È lo scrittore napoletano Antonio Scurati il vincitore del Premio Strega 2019, il più importante premio letterario italiano: con 228 voti, infatti, il suo romanzo “M. Il figlio del secolo” (Bompiani) ha nettamente battuto “Il rumore del mondo” (Mondadori) di Benedetta Cibrario, fermo a quota 127 voti, e “Fedeltà” (Einaudi) di Marco Missiroli, terzo con 91 voti. Fuori dal podio Claudia Durastanti con “La straniera” (La nave di Teseo), con 63 voti, e Nadia Terranova con “Addio fantasmi” (Einaudi), 47 voti.

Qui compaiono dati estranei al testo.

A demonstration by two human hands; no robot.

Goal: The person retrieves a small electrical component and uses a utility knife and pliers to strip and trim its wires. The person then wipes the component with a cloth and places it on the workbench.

Leggi la recensione di Glauco Bertani – “M. Il figlio del secolo”
“Sono felice ma soprattutto contento che molti altri italiani leggeranno questo libro, non solo perché l’ho scritto io, ma perché impareranno a conoscere la nostra storia con la speranza che non si ripeta, anche se in forme diverse”, ha commentato Scurati subito dopo essere stato proclamato vincitore dell’edizione numero 73 del premio al Ninfeo di Villa Giulia.
“Dedico la vittoria ai nostri nonni e ai nostri padri, che furono prima sedotti e poi oppressi dal fascismo, e soprattutto a quelli che poi tra loro trovarono il coraggio di combatterlo armi alla mano”, ha aggiunto Scurati. “Vorrei dedicare il premio ai nostri figli con l’auspicio che non debbano tornare a vivere quello che abbiamo vissuto 100 anni fa, e in modo particolare a mia figlia Lucia”.